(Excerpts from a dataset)

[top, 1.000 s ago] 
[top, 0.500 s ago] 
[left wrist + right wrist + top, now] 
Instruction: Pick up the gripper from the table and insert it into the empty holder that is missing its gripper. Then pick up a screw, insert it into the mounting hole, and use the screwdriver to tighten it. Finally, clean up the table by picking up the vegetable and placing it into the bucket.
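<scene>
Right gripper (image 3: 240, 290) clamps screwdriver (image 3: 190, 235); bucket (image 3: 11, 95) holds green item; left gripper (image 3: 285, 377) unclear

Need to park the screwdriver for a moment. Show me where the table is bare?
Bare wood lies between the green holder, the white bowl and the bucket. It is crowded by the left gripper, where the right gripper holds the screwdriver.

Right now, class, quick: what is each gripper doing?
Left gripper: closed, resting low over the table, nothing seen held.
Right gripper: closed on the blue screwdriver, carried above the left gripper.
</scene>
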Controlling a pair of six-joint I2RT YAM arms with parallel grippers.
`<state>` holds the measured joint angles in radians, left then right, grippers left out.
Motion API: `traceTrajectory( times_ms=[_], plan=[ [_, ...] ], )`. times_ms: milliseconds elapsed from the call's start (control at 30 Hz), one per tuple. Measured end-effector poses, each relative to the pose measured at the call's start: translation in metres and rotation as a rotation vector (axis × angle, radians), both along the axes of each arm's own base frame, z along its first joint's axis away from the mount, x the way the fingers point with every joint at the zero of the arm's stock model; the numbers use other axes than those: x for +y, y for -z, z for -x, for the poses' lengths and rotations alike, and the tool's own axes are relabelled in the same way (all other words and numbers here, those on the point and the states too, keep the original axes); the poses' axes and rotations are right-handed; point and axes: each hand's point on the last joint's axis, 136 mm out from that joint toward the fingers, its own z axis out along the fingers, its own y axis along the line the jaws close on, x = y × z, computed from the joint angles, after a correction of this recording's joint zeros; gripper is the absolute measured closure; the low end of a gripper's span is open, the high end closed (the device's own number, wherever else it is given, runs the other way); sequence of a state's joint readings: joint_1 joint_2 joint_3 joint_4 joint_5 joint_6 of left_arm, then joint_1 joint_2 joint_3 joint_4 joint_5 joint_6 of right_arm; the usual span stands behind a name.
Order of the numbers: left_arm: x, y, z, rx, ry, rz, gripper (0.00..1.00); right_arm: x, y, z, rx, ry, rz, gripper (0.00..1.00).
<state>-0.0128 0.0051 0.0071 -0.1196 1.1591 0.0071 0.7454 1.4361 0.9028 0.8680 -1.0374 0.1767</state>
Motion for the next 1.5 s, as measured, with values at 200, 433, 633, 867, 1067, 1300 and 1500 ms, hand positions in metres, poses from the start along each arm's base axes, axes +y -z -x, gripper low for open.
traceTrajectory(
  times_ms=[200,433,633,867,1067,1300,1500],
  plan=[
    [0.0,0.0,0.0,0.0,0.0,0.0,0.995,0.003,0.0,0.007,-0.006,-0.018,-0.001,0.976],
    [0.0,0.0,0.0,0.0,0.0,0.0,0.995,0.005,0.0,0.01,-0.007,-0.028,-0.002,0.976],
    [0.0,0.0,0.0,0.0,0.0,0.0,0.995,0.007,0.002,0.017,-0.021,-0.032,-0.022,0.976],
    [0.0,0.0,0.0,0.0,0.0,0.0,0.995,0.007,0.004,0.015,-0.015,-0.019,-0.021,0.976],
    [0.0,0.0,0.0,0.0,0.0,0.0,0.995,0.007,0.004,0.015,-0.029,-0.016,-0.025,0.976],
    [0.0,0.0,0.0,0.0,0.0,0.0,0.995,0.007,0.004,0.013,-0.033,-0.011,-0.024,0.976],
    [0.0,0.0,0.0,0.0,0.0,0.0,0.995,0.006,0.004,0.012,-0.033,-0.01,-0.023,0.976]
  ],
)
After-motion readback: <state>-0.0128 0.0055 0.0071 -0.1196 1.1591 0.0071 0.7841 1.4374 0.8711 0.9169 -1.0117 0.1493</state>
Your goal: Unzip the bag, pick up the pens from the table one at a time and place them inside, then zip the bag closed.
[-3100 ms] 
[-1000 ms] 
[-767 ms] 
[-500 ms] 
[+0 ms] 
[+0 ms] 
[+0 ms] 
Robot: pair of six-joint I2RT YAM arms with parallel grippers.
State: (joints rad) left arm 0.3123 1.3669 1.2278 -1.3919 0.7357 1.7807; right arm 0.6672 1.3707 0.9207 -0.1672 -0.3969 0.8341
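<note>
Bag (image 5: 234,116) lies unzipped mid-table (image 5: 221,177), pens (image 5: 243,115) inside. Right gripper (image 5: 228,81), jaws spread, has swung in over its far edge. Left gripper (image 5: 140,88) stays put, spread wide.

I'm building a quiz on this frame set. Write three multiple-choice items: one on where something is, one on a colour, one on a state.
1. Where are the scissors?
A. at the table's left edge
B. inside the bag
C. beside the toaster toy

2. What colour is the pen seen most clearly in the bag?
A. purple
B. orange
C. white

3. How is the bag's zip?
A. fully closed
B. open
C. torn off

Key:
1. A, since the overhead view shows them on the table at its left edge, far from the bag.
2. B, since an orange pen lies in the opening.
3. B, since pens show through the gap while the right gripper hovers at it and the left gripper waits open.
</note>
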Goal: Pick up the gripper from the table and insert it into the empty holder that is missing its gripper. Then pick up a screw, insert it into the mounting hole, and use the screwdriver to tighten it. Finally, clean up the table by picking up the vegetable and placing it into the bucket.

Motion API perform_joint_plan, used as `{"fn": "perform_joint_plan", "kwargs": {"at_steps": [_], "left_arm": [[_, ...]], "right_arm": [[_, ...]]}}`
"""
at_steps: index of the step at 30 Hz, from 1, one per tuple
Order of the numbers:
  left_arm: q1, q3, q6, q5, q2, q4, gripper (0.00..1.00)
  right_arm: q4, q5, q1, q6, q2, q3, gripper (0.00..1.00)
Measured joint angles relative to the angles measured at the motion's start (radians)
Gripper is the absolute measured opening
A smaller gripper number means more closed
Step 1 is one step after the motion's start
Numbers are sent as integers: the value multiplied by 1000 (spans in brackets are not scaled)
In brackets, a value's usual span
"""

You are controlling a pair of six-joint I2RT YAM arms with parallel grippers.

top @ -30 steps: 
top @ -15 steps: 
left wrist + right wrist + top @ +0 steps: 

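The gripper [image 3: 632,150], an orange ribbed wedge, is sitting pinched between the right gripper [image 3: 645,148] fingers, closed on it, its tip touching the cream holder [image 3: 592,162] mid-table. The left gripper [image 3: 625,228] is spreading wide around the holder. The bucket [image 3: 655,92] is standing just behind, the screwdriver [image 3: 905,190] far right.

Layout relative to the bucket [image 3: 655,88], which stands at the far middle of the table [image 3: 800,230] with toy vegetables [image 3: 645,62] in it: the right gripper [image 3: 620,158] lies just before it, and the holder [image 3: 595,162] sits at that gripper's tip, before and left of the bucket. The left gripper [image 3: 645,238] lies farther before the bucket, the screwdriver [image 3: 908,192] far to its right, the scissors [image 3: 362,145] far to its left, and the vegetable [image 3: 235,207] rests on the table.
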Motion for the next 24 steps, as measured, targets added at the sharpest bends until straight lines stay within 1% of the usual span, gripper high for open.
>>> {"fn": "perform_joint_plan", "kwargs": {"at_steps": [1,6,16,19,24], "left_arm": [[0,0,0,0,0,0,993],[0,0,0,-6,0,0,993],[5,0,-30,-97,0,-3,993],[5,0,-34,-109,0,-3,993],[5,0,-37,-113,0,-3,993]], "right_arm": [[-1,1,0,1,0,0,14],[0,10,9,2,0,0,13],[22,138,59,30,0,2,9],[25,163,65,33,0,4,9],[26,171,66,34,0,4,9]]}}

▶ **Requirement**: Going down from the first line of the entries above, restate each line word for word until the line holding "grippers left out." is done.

▶ **Solution to the exercise**:
[top, 1.000 s ago] 
[top, 0.500 s ago] 
[left wrist + right wrist + top, now] 
Instruction: Pick up the gripper from the table and insert it into the empty holder that is missing its gripper. Then pick up a screw, insert it into the mounting hole, and use the screwdriver to tighten it. Finally, clean up the table by picking up the vegetable and placing it into the bucket.
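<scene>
Right gripper (image 3: 240, 290) clamps screwdriver (image 3: 190, 235); bucket (image 3: 11, 95) holds green item; left gripper (image 3: 285, 377) unclear

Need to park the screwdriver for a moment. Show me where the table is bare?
Bare wood lies between the green holder, the white bowl and the bucket. It is crowded by the left gripper, where the right gripper holds the screwdriver.

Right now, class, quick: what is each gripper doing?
Left gripper: closed, resting low over the table, nothing seen held.
Right gripper: closed on the blue screwdriver, carried above the left gripper.
</scene>
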Controlling a pair of six-joint I2RT YAM arms with parallel grippers.
`<state>` holds the measured joint angles in radians, left then right, grippers left out.

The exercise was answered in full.